Introduction : 206cq of income tax act
Is TCS on LRS refundable?
You can do foreign remittances via the LRS scheme under a minimum exemption without any tax liability. However, if you transfer more funds outside the country under LRS beyond the limit, you are subject to a TCS deduction.
To answer the question of how to claim TCS refund on foreign remittance in ITR, you can transfer up to USD 250,000 in a single financial year under the LRS of the RBI. This limit includes transfers under; money transfers for a personal trip, gifts or donations, foreign travel for employment, medical costs and business trips, and foreign education. If you need to remit beyond this amount, you should have prior permission from the RBI.
You can adjust your tax amount under the new TCS rules against your overall tax liability. You can claim an income tax refund or avail of credit at the time of return filing. Your dealer provides a TCS certificate at the time of deduction, which you can use to claim TCS in your ITR filing.
Who pays the TCS buyer or seller?
The seller deposits the TCS amount in Challan 281(206CQ) within one week of the last day of the month in which he collects the tax. The seller can pay in any branch of RBI, SBI, or any other authorized bank. He can also pay TCS electronically.
What is the penalty for TCS’s late payment?
You should pay your TCS within the due date as the Income Tax Department says.
If you fail to file within the due date, you must pay the late fees. Filing your TCS after the due date suggests you pay a minimum penalty of Rs 10,000 which may extend to Rs 1,00,000. This penalty added to the late fee is what your total TCS amount is.
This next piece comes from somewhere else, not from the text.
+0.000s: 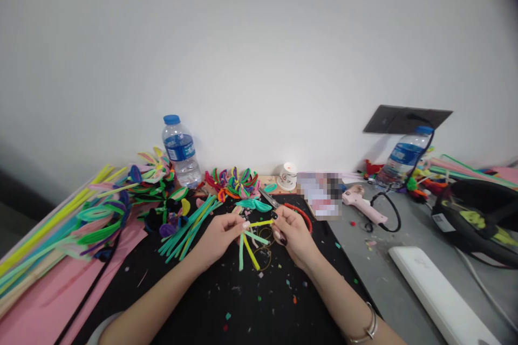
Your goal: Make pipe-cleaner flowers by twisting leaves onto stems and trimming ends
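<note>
Between finger and thumb, my left hand [224, 232] pinches one end of a small bunch of pipe cleaners [250, 248], green and yellow, whose free ends fan downward. My right hand [293, 234] is closed on the tip of a yellow pipe cleaner [261, 223] that stretches across from the left fingers. Thin wire [265, 265] loops hang below the right fingers. Just behind the hands lie scissors [269, 198] with red-orange handles, partly hidden by the right hand. A turquoise pipe-cleaner piece [254, 205] rests behind the fingers.
A bundle of teal pipe cleaners [190, 229] lies left on the black mat [194, 307], with scraps scattered about. Water bottles [180, 153] stand near the wall. At right are a pink glue gun [366, 207], a white power bank [441, 294] and a black cap [477, 221].
</note>
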`<state>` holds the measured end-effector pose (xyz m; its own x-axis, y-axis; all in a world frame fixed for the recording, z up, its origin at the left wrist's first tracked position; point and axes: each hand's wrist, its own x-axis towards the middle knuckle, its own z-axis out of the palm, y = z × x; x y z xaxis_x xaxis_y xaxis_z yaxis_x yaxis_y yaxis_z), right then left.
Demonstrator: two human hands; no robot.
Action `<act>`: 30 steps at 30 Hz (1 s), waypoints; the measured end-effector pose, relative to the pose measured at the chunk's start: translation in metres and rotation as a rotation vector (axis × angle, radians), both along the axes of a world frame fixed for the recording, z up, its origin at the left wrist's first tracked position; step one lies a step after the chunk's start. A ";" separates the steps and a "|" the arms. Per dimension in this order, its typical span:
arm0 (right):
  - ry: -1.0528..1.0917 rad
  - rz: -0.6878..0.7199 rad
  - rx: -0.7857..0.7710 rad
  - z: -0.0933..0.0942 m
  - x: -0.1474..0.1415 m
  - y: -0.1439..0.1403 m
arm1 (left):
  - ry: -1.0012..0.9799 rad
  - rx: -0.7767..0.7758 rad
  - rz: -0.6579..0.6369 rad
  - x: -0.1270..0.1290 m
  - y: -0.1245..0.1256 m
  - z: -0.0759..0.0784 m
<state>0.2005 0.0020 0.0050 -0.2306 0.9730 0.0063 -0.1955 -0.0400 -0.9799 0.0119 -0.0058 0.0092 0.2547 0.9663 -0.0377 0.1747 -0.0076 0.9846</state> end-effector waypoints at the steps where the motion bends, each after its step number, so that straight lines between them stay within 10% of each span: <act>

Thus, to avoid these situations, pay your TCS within the due date.
What is TCS tax with an example?
TCS means Tax Collected at Source. The seller should pay this TCS tax who collects in turn from the buyer. The goods that require TCS are specified under section 206C of the Income Tax Act, 1961.
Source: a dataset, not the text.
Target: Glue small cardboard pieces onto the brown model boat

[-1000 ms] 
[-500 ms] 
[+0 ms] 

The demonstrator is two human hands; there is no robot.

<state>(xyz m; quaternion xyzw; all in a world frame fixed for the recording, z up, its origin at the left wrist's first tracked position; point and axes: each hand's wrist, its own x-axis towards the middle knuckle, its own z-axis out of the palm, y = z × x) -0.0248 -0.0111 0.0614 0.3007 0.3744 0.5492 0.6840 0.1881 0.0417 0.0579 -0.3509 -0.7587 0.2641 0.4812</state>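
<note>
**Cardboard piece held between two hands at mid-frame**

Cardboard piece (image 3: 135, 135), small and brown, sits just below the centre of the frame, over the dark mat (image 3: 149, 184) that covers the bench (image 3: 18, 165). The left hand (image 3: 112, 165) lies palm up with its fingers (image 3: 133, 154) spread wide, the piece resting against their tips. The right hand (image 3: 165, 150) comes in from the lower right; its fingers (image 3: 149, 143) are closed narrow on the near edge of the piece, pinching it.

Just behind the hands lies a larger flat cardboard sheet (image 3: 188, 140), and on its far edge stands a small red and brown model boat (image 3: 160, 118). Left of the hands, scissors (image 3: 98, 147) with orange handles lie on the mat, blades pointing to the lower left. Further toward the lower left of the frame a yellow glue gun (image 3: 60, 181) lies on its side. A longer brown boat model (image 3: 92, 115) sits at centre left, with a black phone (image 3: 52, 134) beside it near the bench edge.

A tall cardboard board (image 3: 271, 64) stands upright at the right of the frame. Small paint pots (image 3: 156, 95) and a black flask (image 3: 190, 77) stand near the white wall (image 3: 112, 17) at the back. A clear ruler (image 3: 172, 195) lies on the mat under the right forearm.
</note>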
Here is an example to better understand the TCS process. If the purchase value of a box of chocolates is Rs. 100, the buyer eventually pays Rs. 20 where Rs. 20 is the tax collected at the source. The seller remits the amount to the designated branch of the bank that has the authorization to receive the payments. The seller is only responsible for collecting this tax from the buyer and not paying it himself.
You may have a question regarding 206cq of income tax act applicability. TCS is applicable when selling goods, transactions, when given a receipt of a sum in cash from the buyer, or when issuing a cheque or draft, whichever mode is paid by the earliest.
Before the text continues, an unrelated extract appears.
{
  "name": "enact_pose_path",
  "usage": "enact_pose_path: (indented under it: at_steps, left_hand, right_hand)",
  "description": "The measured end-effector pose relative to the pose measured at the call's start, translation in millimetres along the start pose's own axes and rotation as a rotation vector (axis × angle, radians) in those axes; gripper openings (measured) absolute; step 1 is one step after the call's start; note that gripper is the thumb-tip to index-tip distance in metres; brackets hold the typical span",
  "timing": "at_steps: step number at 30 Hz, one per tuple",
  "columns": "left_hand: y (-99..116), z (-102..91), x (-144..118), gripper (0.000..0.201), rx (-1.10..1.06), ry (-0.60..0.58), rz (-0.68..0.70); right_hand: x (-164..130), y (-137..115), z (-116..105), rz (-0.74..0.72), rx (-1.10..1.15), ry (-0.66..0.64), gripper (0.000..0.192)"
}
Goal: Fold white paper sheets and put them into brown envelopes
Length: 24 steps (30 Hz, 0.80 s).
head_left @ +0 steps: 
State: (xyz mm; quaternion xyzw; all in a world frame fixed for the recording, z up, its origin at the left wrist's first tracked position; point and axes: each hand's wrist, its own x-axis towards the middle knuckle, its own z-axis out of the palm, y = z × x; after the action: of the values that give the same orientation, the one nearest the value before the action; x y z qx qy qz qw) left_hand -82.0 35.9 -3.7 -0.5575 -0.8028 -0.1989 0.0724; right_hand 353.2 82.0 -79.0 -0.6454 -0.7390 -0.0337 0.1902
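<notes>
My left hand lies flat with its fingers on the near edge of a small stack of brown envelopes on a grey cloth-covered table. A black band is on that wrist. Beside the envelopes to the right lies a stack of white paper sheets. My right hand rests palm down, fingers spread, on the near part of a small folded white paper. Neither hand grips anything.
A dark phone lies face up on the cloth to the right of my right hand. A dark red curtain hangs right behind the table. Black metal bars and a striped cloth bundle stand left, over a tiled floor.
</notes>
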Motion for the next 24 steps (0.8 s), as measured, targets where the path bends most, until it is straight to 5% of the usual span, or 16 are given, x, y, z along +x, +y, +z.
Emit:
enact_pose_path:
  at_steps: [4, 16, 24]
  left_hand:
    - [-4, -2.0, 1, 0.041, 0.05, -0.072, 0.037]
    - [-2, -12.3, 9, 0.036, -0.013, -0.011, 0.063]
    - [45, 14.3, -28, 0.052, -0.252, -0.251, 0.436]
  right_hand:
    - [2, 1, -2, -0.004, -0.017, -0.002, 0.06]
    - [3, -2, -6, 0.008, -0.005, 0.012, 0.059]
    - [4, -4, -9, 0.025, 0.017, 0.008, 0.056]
This provision is under Section 206C of the Income Tax Act 1961.
Bottomline
Section 206CQ of the income tax actcomes under Part B of Form 26AS. Form 26AS deals with Tax Collected at Source(TCS). A Seller collects TCS from the buyer during the purchase and remits the amount to the bank. It has a clause 206CQ which is a TCS deposit challan code. The seller deposits this challan in the bank, for the tax that he has collected during the purchase from the buyer.